**WORK ITEM**
Locate the line containing "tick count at" in the material below. Copy that line and all following lines through the end exactly, omitting any pictures.
____________________
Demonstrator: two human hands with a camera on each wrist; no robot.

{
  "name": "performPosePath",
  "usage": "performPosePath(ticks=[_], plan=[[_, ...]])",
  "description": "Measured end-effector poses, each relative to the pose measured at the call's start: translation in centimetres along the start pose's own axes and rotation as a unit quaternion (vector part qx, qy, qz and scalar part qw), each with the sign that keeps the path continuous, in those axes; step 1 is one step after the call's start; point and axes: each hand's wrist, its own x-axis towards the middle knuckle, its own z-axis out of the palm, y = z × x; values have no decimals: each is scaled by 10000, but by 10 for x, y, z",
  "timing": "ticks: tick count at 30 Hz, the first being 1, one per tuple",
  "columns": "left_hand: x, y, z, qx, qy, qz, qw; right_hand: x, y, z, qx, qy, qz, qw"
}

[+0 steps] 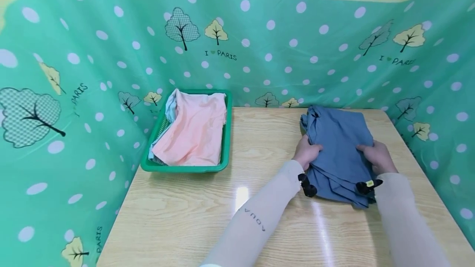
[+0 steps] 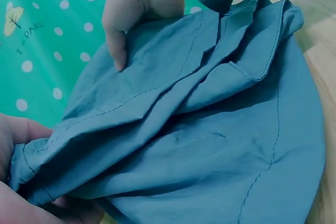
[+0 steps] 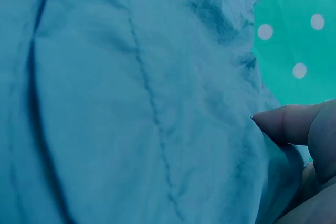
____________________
**SOLUTION TO THE EXERCISE**
  "timing": "ticks: tick count at 30 Hz, the first being 1, one per tuple",
  "columns": "left_hand: x, y, z, qx, qy, qz, qw; right_hand: x, y, z, qx, qy, qz, qw"
}

[+0 steps] 
[+0 steps] 
[+0 steps] 

The exercise is done, and no more output is needed.